**EXERCISE DESCRIPTION:**
Copy every entry exactly as it reads and exclude whatever pictures appear.

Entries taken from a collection
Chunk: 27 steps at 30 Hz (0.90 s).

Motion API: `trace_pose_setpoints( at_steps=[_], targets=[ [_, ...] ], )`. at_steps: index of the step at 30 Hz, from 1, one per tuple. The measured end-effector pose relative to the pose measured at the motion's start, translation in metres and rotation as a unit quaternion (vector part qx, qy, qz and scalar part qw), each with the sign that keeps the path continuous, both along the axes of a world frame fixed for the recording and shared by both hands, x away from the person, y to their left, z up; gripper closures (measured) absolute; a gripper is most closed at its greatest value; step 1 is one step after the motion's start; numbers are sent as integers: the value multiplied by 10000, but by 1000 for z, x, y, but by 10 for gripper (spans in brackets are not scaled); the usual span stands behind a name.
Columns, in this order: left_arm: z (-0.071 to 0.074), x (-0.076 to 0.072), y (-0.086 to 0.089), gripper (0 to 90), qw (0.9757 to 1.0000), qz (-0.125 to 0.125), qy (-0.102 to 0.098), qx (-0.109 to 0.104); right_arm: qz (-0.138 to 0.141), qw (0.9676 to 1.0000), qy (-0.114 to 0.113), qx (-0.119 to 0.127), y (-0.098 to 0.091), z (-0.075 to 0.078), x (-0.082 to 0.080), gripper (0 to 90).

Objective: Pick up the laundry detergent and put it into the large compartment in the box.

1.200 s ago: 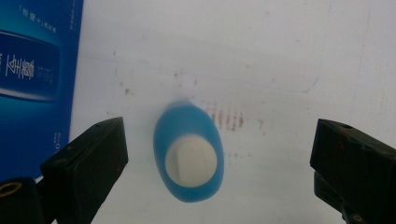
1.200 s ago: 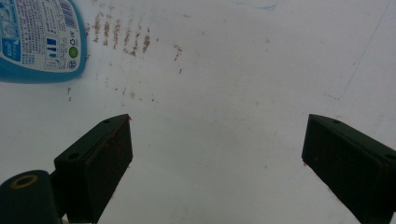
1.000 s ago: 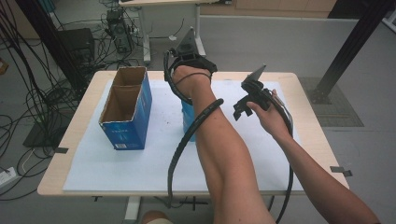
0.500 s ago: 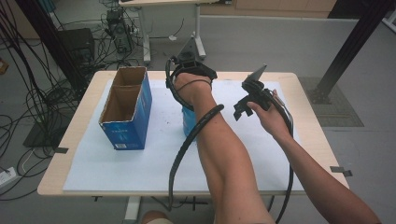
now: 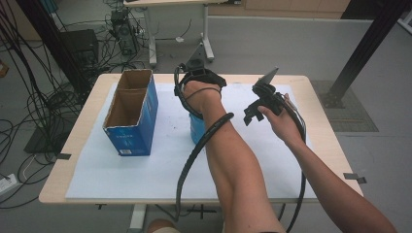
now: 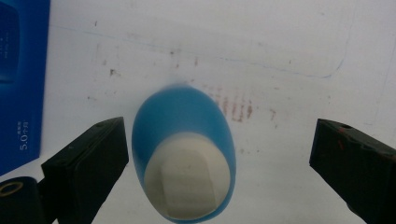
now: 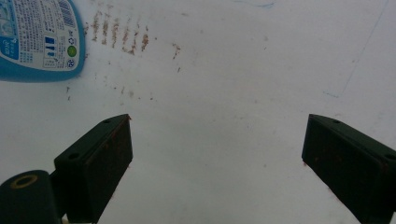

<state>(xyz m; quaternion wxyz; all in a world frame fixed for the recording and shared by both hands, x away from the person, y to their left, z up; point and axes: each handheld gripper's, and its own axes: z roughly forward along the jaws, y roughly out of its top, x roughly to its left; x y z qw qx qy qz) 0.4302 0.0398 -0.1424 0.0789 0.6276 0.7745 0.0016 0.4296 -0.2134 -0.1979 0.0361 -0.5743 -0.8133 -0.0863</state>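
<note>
The bottle [image 6: 183, 154], blue with a pale cap, stands upright on the white mat [image 5: 145, 170] near the middle of the desk [image 5: 320, 141]. The left claw [image 6: 219, 154] hangs straight above it, jaws wide; the cap sits between them, nearer the left-hand jaw in the left gripper view, and neither pad touches it. In the high view the left hand [image 5: 201, 94] covers most of the bottle, with a strip of blue showing just under the wrist.

Against the pictures from a second and half a second ago, little has changed: the left hand has shifted only a touch over the bottle, and the jaws stand as wide as before. The approach seems finished and the grasp not yet begun; the likely next move is to sink and close on the body.

The right claw [image 7: 215, 158] is held off to the right, also wide and empty, looking down on bare mat with the bottle's label at the corner. The open blue box [image 5: 131, 114] stands well to the left.
</note>
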Motion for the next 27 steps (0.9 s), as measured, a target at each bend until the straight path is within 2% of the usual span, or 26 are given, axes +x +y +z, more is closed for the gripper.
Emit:
trace_pose_setpoints(
  at_steps=[14,27],
  targets=[
    [-20,0,3,49,9999,75,118,23,36,10000,40,-36,4,-5,1,84],
    [-27,2,3,50,9999,39,160,6,40,9999,92,-60,8,-9,3,84]
  ],
)
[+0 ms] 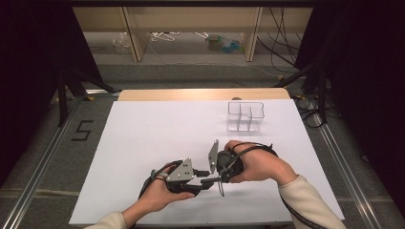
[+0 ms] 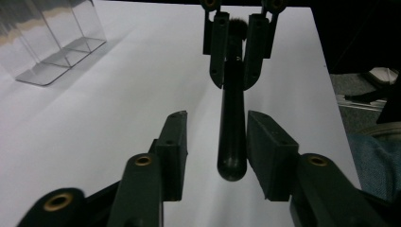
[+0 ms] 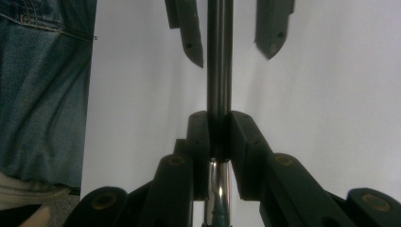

**ANSWER TO THE PROBLEM:**
Chunk: 27 steps at 30 Hz (0.90 s).

Motion API: `trace_pose_setpoints( at_steps=[_], targets=[ [_, ...] ], )`. at_steps: index of the step at 30 Hz, from 1, one per tuple. The measured end-effector pose relative to the pose measured at the motion's start, translation in metres and rotation as a unit quaternion (vector part qx, qy, qz and scalar part qw), each with the sign that keeps the path continuous, both along the axes of a world frame fixed for the recording and shared by both hands, x away from the person, y to their left, z up; gripper closures (measured) absolute; a gripper is most closed at its greatest value; step 1 is one step after the motion's start; numbers are sent as integers: the value multiplied by 10000, but by 1000 for z, x, y, but by 10 for gripper (spans in brackets are not scaled); the usual span stands behind a name.
Columns, in this order: left_arm: z (-0.071 to 0.074), x (-0.076 to 0.072), y (-0.086 to 0.089), gripper (0 to 90), qw (0.9757 to 1.0000), qz (-0.125 to 0.125), qy (-0.102 to 0.098), qx (-0.109 to 0.104); right_arm: qz (-0.138 to 0.141), qw (0.9676 to 1.0000), qy (-0.114 to 0.113), qx (-0.119 to 0.127), y (-0.098 to 0.091), z (-0.075 to 0.078), x (-0.082 to 0.080), gripper (0 to 90).

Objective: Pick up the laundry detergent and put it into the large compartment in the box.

1.200 s ago: 
1.200 s ago: 
1.000 s ago: 
0.500 s ago: 
now: 
now: 
now: 

<state>(xyz m; quaternion wxyz; all in a world frame fixed for the recording and shared by both hands, x away from the person, y to their left, z up; point and axes: each handheld gripper's, and its own axes: z roughly forward along the jaws, y roughly out of its top, x roughly to its left; x y z qw qx qy qz) 0.4302 0.0398 -0.1424 0.0789 0.6276 0.7745 0.0016 0.4296 -0.2134 -0.1979 0.0361 -0.5743 -0.8133 -0.0863</state>
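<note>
The bottle [image 6: 183, 154], blue with a pale cap, stands upright on the white mat [image 5: 145, 170] near the middle of the desk [image 5: 320, 141]. The left claw [image 6: 219, 154] hangs straight above it, jaws wide; the cap sits between them, nearer the left-hand jaw in the left gripper view, and neither pad touches it. In the high view the left hand [image 5: 201, 94] covers most of the bottle, with a strip of blue showing just under the wrist.

Against the pictures from a second and half a second ago, little has changed: the left hand has shifted only a touch over the bottle, and the jaws stand as wide as before. The approach seems finished and the grasp not yet begun; the likely next move is to sink and close on the body.

The right claw [image 7: 215, 158] is held off to the right, also wide and empty, looking down on bare mat with the bottle's label at the corner. The open blue box [image 5: 131, 114] stands well to the left.
</note>
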Motion for the next 27 steps (0.9 s), as measured, a target at each bend until the straight path is within 2% of the usual span, or 26 are given, axes +x +y +z, more is closed for the gripper.
Emit:
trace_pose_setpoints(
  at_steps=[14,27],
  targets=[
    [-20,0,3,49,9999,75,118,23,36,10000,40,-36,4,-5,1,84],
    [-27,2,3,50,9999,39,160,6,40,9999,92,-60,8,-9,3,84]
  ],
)
[+0 ms] 
[+0 ms] 
[+0 ms] 

Work on this exercise is complete, and nothing remains.